Start of Records for this exercise
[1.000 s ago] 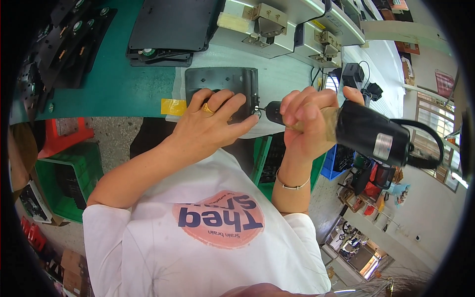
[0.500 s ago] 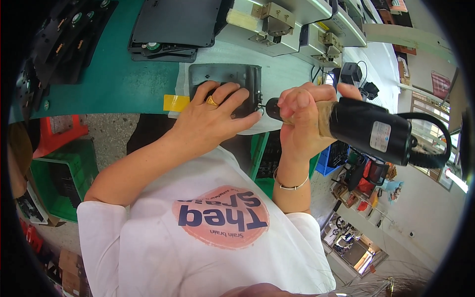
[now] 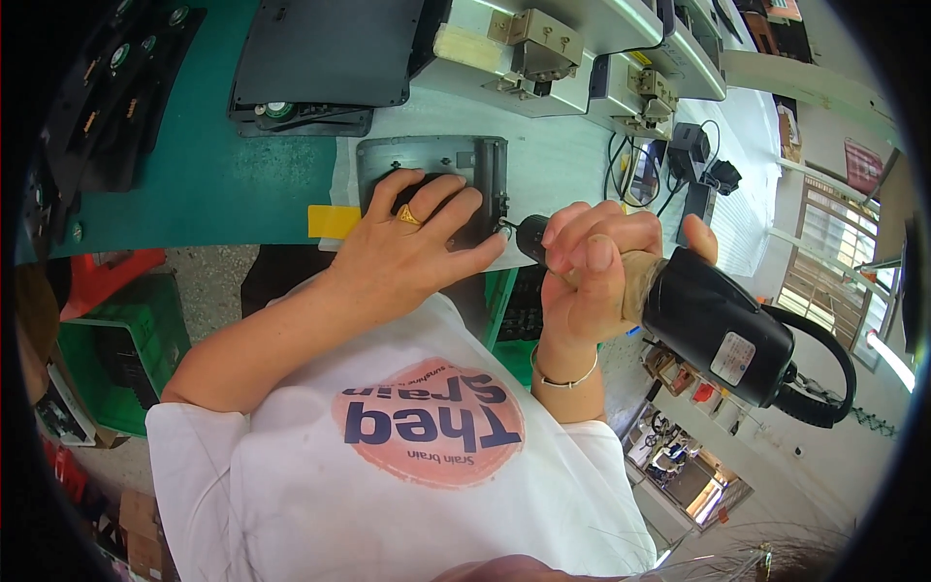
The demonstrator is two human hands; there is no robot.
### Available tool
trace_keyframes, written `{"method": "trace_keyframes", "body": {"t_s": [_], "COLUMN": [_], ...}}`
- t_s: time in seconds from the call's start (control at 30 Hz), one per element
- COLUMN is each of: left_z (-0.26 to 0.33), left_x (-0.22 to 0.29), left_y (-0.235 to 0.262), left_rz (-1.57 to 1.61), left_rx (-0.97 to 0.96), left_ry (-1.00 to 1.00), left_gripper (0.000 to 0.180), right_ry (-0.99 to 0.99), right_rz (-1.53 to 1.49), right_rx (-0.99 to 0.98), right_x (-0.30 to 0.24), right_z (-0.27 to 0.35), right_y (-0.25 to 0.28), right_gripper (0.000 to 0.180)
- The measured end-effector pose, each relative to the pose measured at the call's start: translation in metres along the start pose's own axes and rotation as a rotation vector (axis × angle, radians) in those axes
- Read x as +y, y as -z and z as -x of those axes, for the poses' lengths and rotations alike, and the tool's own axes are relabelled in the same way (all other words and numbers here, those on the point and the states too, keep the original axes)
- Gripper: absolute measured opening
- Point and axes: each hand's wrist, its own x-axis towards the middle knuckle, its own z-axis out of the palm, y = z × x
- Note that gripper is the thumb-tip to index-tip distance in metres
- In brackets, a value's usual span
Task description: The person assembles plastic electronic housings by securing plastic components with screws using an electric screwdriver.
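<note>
At the centre of the frame, a dark panel lies on a white sheet, which seems to cushion it from the surface. The left hand rests over its lower half, fingers apart rather than closed, probably to steady it; the thumb reaches the right edge, beside a small bright part.

The right hand is clamped around the wrapped neck of a black power driver, right of centre. The driver lies tilted, nose towards the panel's right edge, which likely keeps its bulky body and cord away from the left hand. Whether the bit touches the bright part is too small to tell.

The surface's near edge runs close below the panel; the left hand hides whether the panel overhangs it. Above, a strip of sheet separates the panel from the metal boxes and the stacked black plates. Yellow tape lies just left, with a green stretch beyond it; loose cables sit upper right.
</note>
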Motion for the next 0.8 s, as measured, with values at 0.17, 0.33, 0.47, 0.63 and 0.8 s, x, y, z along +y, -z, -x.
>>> {"method": "trace_keyframes", "body": {"t_s": [0.17,0.33,0.47,0.63,0.8], "left_z": [-0.004,-0.005,-0.010,-0.010,-0.009], "left_x": [-0.001,0.002,-0.003,0.002,0.005], "left_y": [0.002,0.005,0.004,0.004,0.004], "left_rz": [-0.014,-0.002,-0.051,-0.102,-0.070], "left_rx": [-0.029,-0.021,-0.010,0.015,0.017], "left_ry": [0.008,0.021,-0.025,-0.065,-0.052], "left_gripper": [0.041,0.037,0.040,0.043,0.048], "right_ry": [-0.096,-0.062,0.000,0.108,0.001], "right_rz": [-0.098,-0.158,-0.147,-0.153,-0.279], "right_rx": [0.050,0.010,0.037,0.006,0.001], "right_x": [0.001,0.001,0.008,0.007,0.008], "right_z": [-0.010,-0.008,-0.003,0.003,-0.022], "right_y": [0.005,0.006,0.009,0.015,0.018], "right_gripper": [0.059,0.047,0.042,0.042,0.051]}}
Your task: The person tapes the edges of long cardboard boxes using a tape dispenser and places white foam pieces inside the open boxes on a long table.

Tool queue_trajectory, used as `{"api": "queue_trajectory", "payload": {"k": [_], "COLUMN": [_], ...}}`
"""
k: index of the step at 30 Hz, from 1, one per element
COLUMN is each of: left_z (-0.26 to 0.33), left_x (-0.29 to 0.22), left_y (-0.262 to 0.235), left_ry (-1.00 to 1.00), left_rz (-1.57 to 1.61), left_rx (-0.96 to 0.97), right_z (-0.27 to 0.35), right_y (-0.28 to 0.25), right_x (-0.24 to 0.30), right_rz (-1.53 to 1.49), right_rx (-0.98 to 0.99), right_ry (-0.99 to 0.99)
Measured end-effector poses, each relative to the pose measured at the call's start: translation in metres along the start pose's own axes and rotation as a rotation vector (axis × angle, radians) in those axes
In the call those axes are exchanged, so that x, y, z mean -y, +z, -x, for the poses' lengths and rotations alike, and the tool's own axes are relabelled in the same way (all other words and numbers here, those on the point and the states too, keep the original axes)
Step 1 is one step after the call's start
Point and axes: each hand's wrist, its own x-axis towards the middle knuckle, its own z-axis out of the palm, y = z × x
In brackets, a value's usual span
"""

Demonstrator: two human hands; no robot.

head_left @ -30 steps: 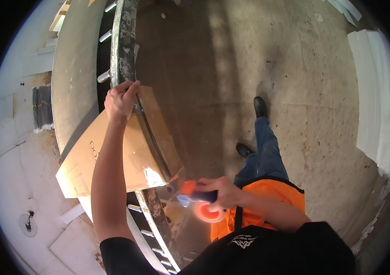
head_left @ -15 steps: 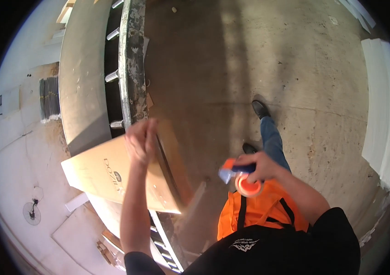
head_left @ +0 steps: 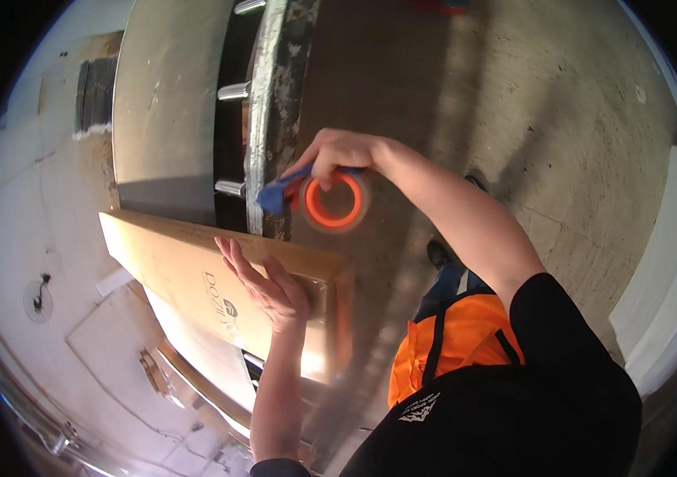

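A long brown cardboard box [head_left: 171, 262] lies across the roller conveyor, its near end toward me. My left hand [head_left: 275, 294] rests on the box's top face near that end, its fingers stretched out and spread. Past the box's far long edge, my right hand [head_left: 338, 155] grips a tape dispenser [head_left: 276, 195] with a blue body. An orange-cored roll of tape [head_left: 333, 200] sits on the dispenser. The dispenser is raised close to the conveyor's side rail and looks apart from the box.
The conveyor's worn metal rail [head_left: 268, 95] and its rollers [head_left: 234, 91] run beside a broad smooth panel [head_left: 167, 95]. Concrete floor [head_left: 577, 159] spreads to the right, with white stacked sheets [head_left: 657, 270] at its edge. An orange bag [head_left: 466, 338] hangs at my waist.
My right hand has swung up and left with the tape dispenser, from before my waist to beside the rail. My left hand has opened out flat on the box. The view has shifted.
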Motion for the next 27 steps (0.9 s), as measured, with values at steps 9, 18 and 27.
{"api": "queue_trajectory", "payload": {"k": [9, 18, 27], "left_z": [0.003, 0.001, 0.247], "left_x": [0.006, -0.011, 0.053], "left_y": [-0.007, -0.015, -0.100], "left_ry": [0.178, 0.250, 0.359], "left_rz": [0.325, 0.121, 0.108], "left_rx": [0.016, 0.405, 0.428], "right_z": [0.106, 0.140, 0.131], "right_y": [0.048, 0.179, 0.222], "right_x": [-0.036, -0.102, -0.095], "right_rz": [0.720, 1.069, 1.394], "right_rx": [0.461, 0.454, 0.241], "right_ry": [0.202, 0.186, 0.433]}}
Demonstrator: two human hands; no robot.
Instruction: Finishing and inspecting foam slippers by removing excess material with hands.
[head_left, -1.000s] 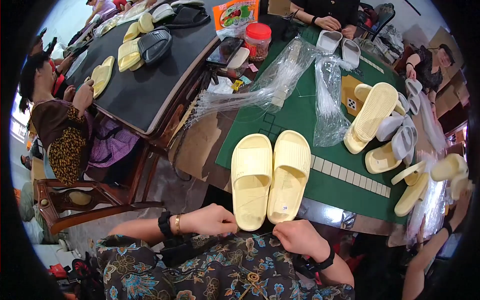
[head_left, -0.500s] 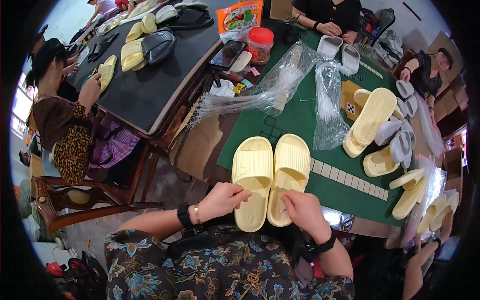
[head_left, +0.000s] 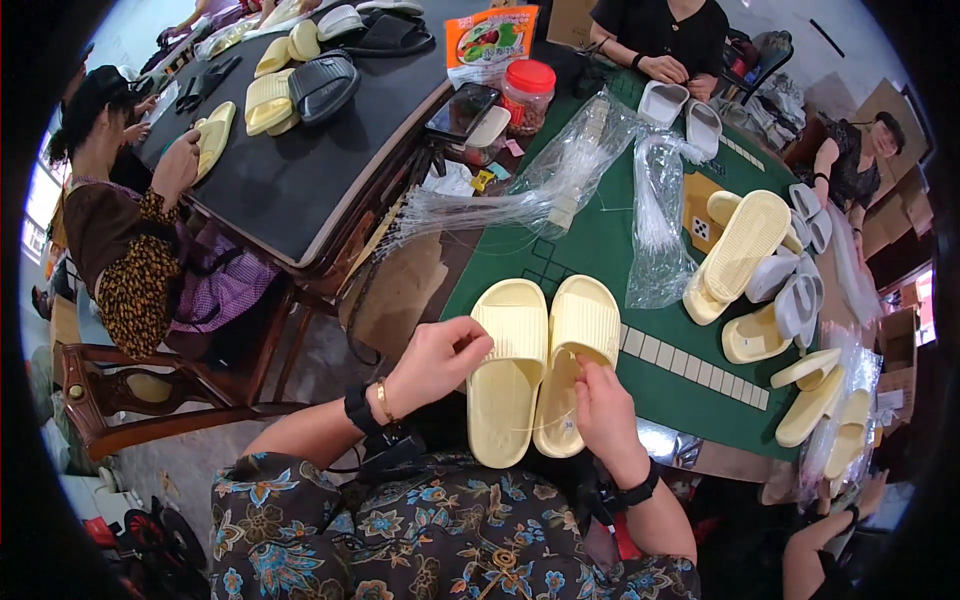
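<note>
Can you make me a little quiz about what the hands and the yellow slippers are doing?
1. True or false: the left hand touches the left slipper of the pale yellow pair.
2. Where is the right hand? A) on the red-lidded jar B) on the right slipper C) on the clear plastic bags
3. Fill in: the pair lies on a ____ mat.

Key: 1 true; 2 B; 3 green.
</note>
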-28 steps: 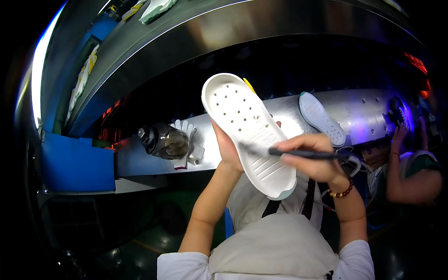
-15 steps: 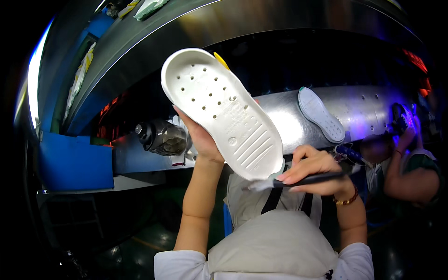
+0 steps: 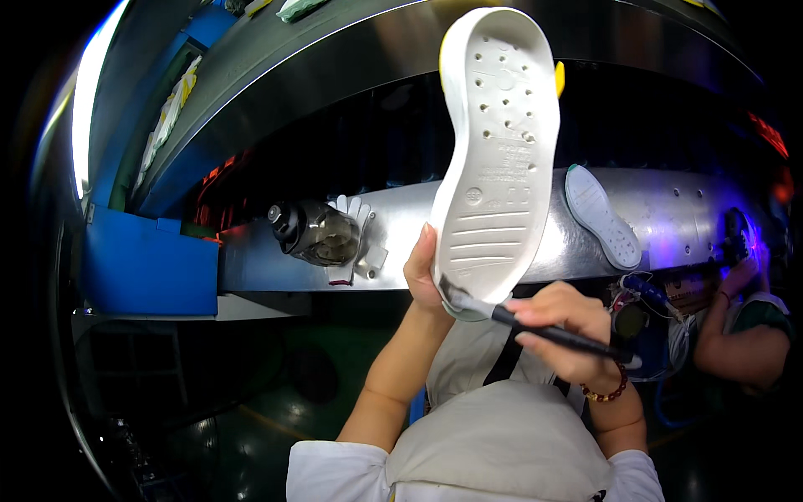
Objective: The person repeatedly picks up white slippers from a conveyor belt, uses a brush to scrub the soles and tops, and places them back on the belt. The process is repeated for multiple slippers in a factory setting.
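A white shoe sole (image 3: 502, 226), with small holes, ridges and yellow at its edge, stands tilted in front of me. My left hand (image 3: 423, 272) is closed on its lower left edge, most fingers hidden behind it. Between the fingers of my right hand (image 3: 569, 326) is a brush (image 3: 544, 330) with a black handle and grey ferrule. Its dark tip meets the inside of the sole at the lower end, near my left hand. A second sole (image 3: 604, 219), pale with a green rim, lies on the metal bench to the right.
On the metal bench (image 3: 401, 205) stand a dark clear bottle (image 3: 314, 233) and, beside it, a pale glove (image 3: 358, 219). A conveyor (image 3: 276, 63) curves along the far side. A blue box (image 3: 146, 263) is at left. At far right another person's hand (image 3: 740, 274) holds a dark shoe.
The sole has moved up and right and stands more upright. My left hand has shifted to its lower end. The brush tip has gone from the rim to the inner face.
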`<state>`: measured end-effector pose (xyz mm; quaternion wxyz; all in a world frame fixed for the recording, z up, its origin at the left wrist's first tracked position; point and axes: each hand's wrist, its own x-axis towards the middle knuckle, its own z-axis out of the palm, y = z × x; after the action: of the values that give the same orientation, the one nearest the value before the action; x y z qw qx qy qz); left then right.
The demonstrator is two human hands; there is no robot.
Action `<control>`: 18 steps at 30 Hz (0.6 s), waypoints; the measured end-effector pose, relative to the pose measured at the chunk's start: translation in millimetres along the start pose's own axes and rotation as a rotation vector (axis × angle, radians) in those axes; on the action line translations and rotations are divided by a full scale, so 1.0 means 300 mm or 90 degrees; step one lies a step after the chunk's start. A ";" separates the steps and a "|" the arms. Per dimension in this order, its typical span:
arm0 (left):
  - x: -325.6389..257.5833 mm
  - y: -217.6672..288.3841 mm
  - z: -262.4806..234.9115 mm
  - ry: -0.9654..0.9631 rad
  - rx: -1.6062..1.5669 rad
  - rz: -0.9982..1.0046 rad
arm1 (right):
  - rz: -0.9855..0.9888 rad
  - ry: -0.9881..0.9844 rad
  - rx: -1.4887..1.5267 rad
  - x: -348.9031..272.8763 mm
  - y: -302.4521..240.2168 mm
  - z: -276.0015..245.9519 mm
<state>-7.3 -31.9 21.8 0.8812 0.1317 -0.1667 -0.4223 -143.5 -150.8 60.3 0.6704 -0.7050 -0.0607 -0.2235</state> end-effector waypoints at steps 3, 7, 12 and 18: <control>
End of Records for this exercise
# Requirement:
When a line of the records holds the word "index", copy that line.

# Solved exercise:
- Note that gripper is the thumb-tip to index-tip distance in metres
k: index of the step at 30 Hz, from 1, one per element

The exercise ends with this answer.